Key of success for Meditation, The Right Object to Focus on
Meditation is very important in our daily life.
Meditation is the method through which,
we unite the soul and the divine.
Meditation keeps our mind calm and less anger.
memory power. Many mental disease can be overcome with the help of meditation. There are many types asanas mentioned in the process of meditation.
The object of meditation is the the degree of reality aligned to our being. This sentence may appear like a aphorism. We have to meditate only on that which is the exact counterpart of our present level of knowledge and comprehension. There should not be any mistake in the choice of object.
If the object is properly chosen, the mind will spontaneously come under control. The restlessness and resentment of the mind is due to the wrong choice that is made in the beginning.
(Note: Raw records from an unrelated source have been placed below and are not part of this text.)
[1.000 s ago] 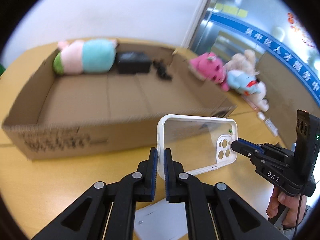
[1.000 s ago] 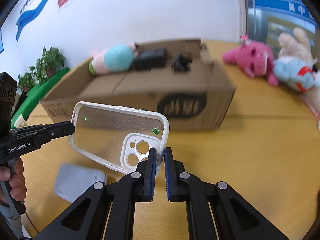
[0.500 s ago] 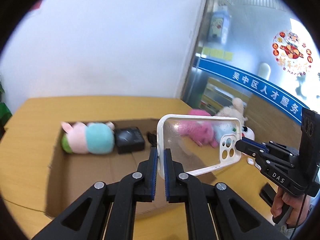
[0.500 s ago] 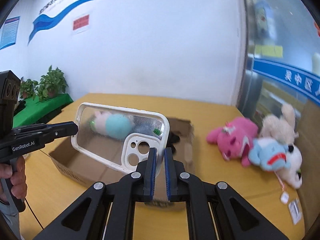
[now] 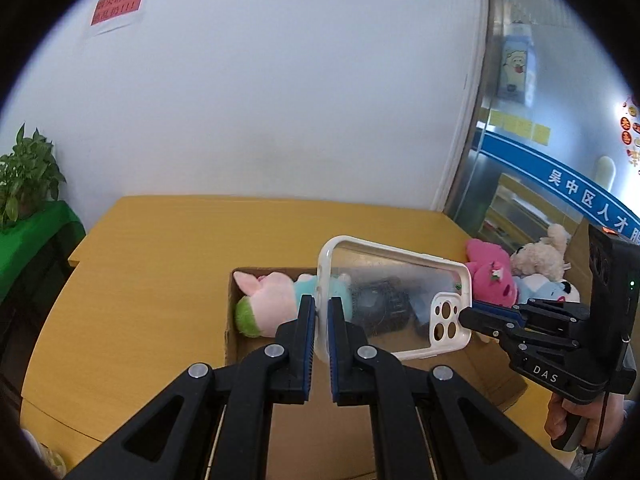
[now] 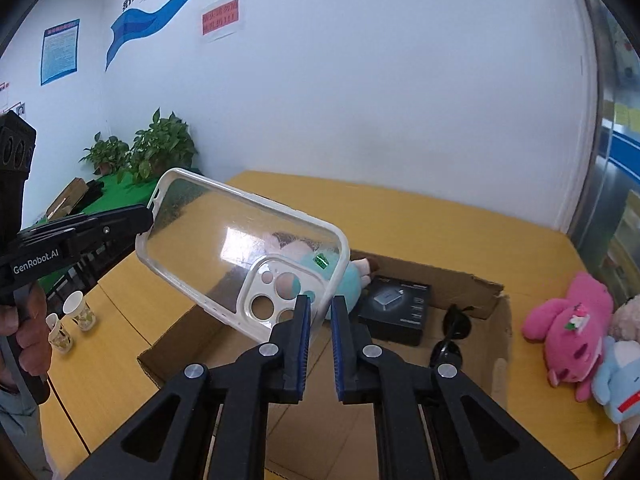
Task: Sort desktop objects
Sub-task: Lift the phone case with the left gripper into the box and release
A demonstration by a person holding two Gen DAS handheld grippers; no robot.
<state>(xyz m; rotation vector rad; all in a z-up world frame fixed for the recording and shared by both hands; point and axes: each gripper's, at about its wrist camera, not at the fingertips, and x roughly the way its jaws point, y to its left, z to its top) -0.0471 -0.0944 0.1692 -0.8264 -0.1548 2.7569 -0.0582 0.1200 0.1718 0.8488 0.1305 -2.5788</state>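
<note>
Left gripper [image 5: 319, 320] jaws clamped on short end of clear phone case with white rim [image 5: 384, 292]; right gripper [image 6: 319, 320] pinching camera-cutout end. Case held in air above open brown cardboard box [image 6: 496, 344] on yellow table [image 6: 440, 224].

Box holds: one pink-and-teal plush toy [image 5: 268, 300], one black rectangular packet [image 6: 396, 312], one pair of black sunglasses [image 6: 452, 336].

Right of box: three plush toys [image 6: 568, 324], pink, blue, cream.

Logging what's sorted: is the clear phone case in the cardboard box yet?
No. The clear white-rimmed phone case hangs above the cardboard box, held by left gripper and right gripper.
</note>
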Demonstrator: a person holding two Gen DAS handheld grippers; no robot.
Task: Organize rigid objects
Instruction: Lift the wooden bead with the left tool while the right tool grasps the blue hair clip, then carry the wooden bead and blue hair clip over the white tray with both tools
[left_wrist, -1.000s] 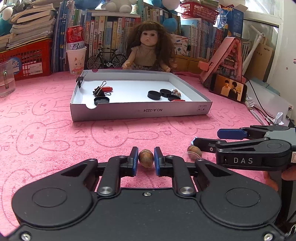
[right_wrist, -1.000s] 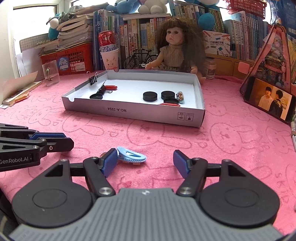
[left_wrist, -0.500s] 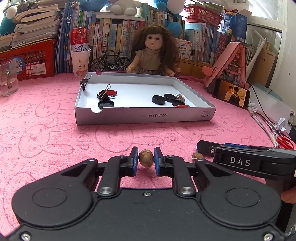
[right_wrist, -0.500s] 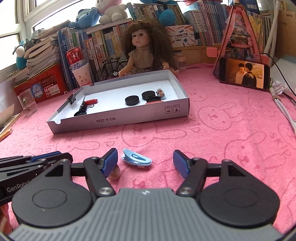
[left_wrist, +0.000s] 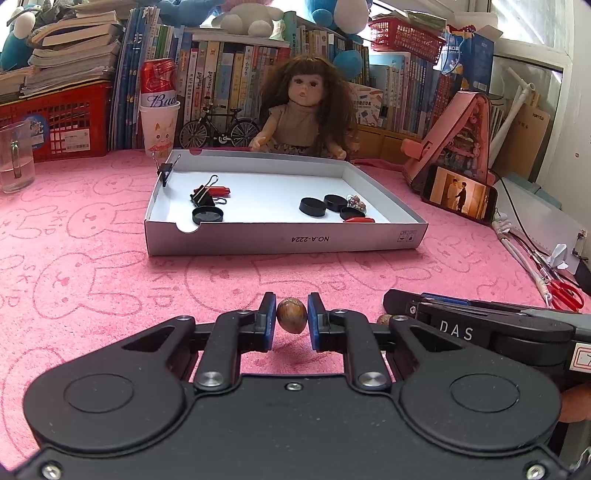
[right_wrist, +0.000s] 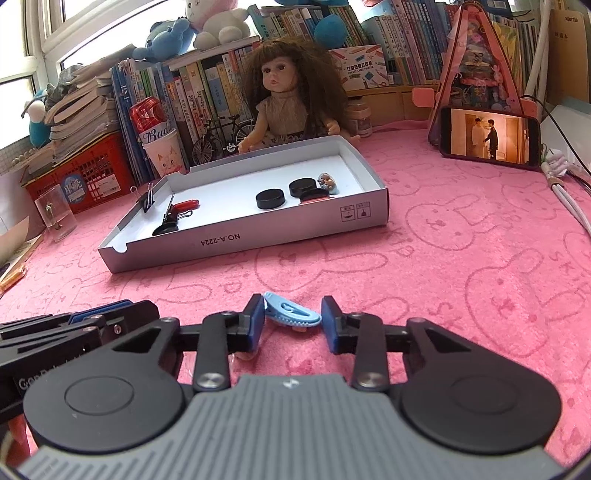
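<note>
My left gripper (left_wrist: 291, 320) is shut on a brown nut (left_wrist: 291, 319) just above the pink cloth. A second nut (left_wrist: 384, 319) lies to its right, beside the right gripper's fingers. In the right wrist view, my right gripper (right_wrist: 292, 319) is closing around a light blue clip (right_wrist: 291, 314) lying on the cloth. The left pad touches the clip and the right pad is a sliver away from it. Farther back stands a white cardboard tray (left_wrist: 284, 240) holding binder clips (left_wrist: 203, 195), black round caps (left_wrist: 313, 206) and small red pieces. The tray (right_wrist: 240, 242) also shows in the right wrist view.
Behind the tray sits a doll (left_wrist: 303, 110). A phone (left_wrist: 458, 194) leans on a pink stand at the right, with cables and red scissors (left_wrist: 565, 293) near the right edge. A glass cup (left_wrist: 14, 162), a red basket (left_wrist: 55, 122) and rows of books line the back.
The right gripper's jaws have narrowed from wide apart to close around the blue clip, and its view has rolled. The left gripper has kept still, holding the nut.
</note>
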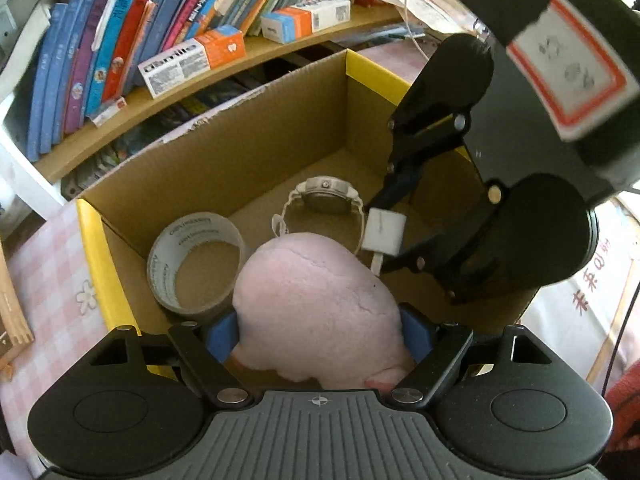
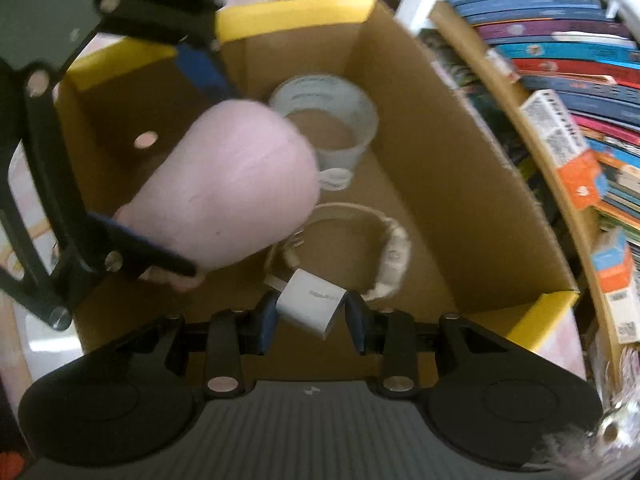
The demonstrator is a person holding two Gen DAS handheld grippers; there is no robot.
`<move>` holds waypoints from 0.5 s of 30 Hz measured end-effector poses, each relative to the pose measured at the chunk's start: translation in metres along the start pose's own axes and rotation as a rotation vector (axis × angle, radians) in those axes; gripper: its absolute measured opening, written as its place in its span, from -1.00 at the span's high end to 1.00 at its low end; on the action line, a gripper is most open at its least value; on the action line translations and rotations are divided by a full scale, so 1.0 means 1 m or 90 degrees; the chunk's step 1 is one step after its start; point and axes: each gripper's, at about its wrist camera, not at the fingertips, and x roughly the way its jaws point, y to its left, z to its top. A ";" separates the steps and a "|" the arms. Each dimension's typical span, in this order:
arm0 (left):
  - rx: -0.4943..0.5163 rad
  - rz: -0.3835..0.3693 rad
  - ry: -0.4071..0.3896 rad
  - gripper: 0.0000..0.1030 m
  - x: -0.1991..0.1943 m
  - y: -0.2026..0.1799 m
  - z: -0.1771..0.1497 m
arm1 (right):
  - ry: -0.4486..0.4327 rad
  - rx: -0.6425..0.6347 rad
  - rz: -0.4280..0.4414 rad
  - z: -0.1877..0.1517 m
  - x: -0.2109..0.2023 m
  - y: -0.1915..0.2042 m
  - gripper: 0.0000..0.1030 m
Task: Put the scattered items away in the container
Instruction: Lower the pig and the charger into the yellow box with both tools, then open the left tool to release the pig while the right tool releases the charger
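Here the charger (image 2: 310, 307) tilts (prongs toward the watch (image 2: 390, 254)).

plush toy (image 1: 316, 304): pale pink | charger (image 2: 310, 304): white | watch (image 1: 324, 200): cream-white | tape roll (image 1: 196, 260): translucent grey, printed lettering | cardboard box (image 1: 224, 160): brown inside, yellow at rim | tablecloth (image 1: 52, 280): pink-white check, flowers seen | gripper pads (image 1: 224, 336): blue
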 end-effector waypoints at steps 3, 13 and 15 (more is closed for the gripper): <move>-0.011 -0.018 0.018 -0.64 0.002 0.005 0.000 | 0.013 -0.012 0.024 0.001 0.005 0.003 0.34; -0.011 -0.015 0.035 -0.77 0.007 0.007 0.005 | 0.013 -0.013 0.053 0.005 0.009 0.002 0.31; -0.010 -0.013 0.036 -0.77 0.007 0.007 0.005 | 0.009 -0.014 0.053 0.005 0.007 0.002 0.24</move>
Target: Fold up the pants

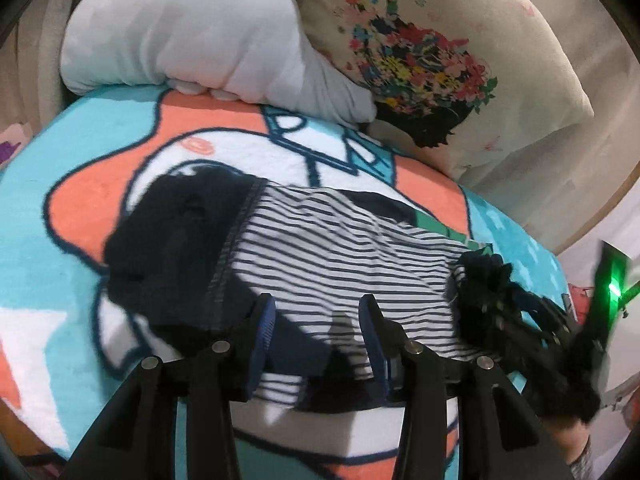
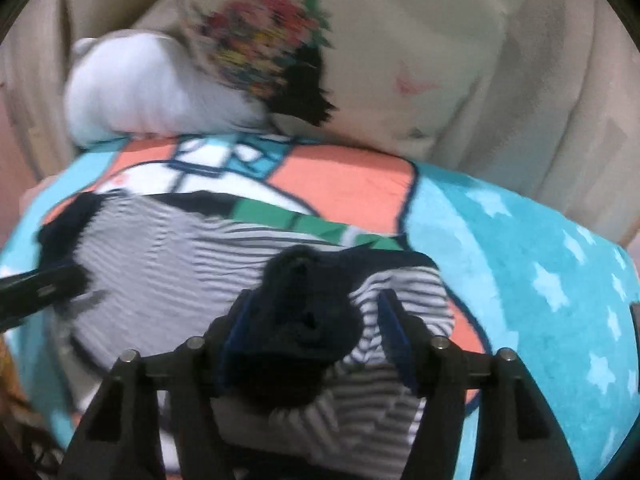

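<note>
Two pillows (image 1: 208, 36) bound the far edge of the bed, whose blanket (image 1: 48, 200) carries the pants (image 1: 328, 240) near its middle, long axis running left to right. Left gripper (image 1: 320, 320) hovers over the near hem, jaws wide, holding nothing. Right gripper (image 2: 316, 320), jaws wide around a dark bunched end, seems not to pinch it; blur leaves doubt. Open blanket lies right for folding.
</note>
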`<state>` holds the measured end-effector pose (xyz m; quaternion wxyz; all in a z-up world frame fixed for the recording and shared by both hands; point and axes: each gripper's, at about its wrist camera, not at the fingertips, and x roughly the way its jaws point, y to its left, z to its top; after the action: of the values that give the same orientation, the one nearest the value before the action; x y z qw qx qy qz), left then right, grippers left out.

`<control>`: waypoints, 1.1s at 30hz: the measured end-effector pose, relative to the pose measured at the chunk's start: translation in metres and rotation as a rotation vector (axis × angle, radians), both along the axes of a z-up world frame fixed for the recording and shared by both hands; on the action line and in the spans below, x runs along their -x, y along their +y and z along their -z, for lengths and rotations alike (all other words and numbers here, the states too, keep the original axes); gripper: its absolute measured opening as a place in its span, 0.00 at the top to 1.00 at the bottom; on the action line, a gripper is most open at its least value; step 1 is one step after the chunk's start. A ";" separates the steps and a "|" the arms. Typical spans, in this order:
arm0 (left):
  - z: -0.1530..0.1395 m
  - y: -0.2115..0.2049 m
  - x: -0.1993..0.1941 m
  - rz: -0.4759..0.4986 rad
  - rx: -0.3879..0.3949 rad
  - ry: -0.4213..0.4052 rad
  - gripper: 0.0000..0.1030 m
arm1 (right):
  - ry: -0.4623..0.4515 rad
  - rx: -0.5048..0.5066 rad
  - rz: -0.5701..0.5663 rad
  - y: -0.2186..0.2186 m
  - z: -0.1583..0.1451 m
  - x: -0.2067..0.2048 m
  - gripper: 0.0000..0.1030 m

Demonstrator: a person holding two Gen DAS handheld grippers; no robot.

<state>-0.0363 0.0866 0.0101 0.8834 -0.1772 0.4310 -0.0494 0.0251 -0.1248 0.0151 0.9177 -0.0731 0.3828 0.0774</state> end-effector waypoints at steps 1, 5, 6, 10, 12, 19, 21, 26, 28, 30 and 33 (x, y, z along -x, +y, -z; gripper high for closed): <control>-0.001 0.005 0.002 -0.005 -0.002 -0.007 0.56 | 0.024 0.004 0.024 -0.004 0.005 -0.007 0.77; -0.003 0.021 0.007 -0.010 0.036 -0.021 0.56 | 0.045 -0.095 0.054 -0.018 -0.005 -0.007 0.83; -0.005 0.024 0.008 -0.015 0.035 -0.025 0.56 | 0.037 -0.126 0.050 -0.019 -0.012 -0.002 0.83; -0.010 0.033 0.013 0.001 0.081 -0.048 0.56 | 0.064 -0.215 -0.073 0.000 -0.019 0.009 0.59; -0.013 0.037 0.018 0.006 0.077 -0.061 0.54 | 0.111 -0.232 -0.103 0.008 -0.017 0.009 0.57; -0.017 0.068 0.029 -0.079 0.077 -0.095 0.50 | -0.065 -0.392 -0.080 -0.020 -0.061 0.034 0.58; -0.015 0.077 0.031 -0.114 0.086 -0.109 0.50 | -0.048 -0.349 -0.060 -0.015 -0.053 0.025 0.76; 0.008 0.092 0.022 -0.184 0.060 -0.009 0.50 | 0.167 -0.318 -0.016 -0.001 0.007 -0.007 0.82; 0.015 0.095 0.020 -0.178 0.072 0.017 0.49 | 0.162 -0.295 -0.021 0.002 0.012 -0.008 0.82; 0.011 0.096 0.022 -0.164 0.064 0.015 0.49 | 0.184 -0.233 -0.035 0.008 0.004 -0.007 0.82; 0.007 0.109 0.029 -0.174 0.107 -0.021 0.49 | 0.150 -0.165 -0.063 0.026 -0.025 0.003 0.75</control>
<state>-0.0657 0.1954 0.0035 0.8780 -0.2603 0.4016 0.0030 0.0222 -0.0992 0.0401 0.8864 -0.0033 0.4403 0.1429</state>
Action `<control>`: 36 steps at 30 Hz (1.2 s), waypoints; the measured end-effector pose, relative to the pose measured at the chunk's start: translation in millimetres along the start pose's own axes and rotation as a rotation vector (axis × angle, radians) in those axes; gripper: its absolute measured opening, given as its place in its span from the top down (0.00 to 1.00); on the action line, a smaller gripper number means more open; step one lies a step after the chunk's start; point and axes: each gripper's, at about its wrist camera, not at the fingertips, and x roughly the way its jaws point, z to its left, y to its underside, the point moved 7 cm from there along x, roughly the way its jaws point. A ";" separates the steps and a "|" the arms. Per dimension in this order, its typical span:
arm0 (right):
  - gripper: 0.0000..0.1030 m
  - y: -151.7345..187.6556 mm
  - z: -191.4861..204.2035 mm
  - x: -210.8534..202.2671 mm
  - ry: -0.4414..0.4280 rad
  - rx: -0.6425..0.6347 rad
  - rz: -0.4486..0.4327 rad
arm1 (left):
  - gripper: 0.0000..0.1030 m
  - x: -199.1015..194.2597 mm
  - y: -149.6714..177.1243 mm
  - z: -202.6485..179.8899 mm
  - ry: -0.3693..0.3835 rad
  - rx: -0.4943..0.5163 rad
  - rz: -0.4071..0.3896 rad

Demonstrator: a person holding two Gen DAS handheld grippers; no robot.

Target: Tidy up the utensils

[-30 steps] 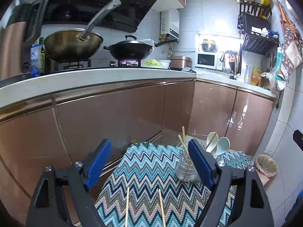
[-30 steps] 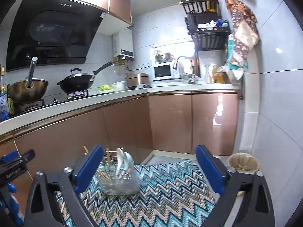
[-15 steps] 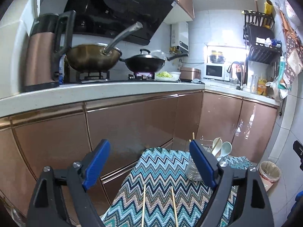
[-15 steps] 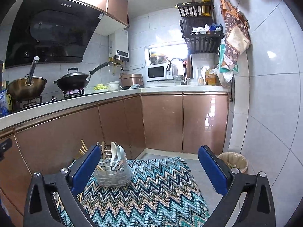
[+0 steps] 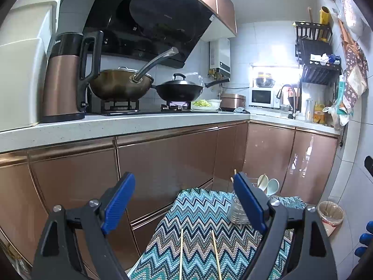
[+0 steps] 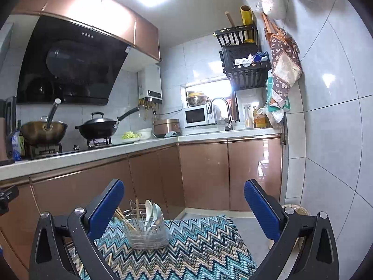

Often we are too enthusiastic and try to go above our own heads.
The mind is not prepared to accept such a revolution, which is beyond not only its own comprehension but also beyond its present needs and necessities.
The Good To Us – Object of Meditation
There may be many good things in the world, but they may not all be necessary for us.It should not mean that merely because something is grand and great, it should be the proper thing for us all. A thing may be, on the other hand, small and insignificant, but it may be just the thing that we need, and we should not be under the impression that it is a small petty thing.
Often we are happy over petty things, and they cease to be petty when they become our needs, and then they assume in importance. There should be an exercise of proper discrimination, the true rationality of ours has to take possession of us and free us from unnecessary emotions and sentimental exuberance of any kind.
Spiritual seekers are certainly after God. This fact is very well known to all. But we must know who is our God. God is the fulfilling counterpart of our present state of evolution. Anything that is capable of making us complete is our God. Anthying that keeps us partial is not going to satisfy us in any way.
That which completes our personality in any manner, in any degree of its expression, is to be considered as our necessity, and teachers like Patanjali who were great psychologists too, have taken note of this important suggestion to be imparted to the students.
We are not asked to jump at once to the great theological doctrines of the creator of the cosmos. That would go above our minds. The teachings remain merely as theory and gospel in books. We have internal necessities if a peculiar nature. We have psychological hunger and thirsts, which project themselves through our feelings, apart from the hunger and the thirst of the physiological system.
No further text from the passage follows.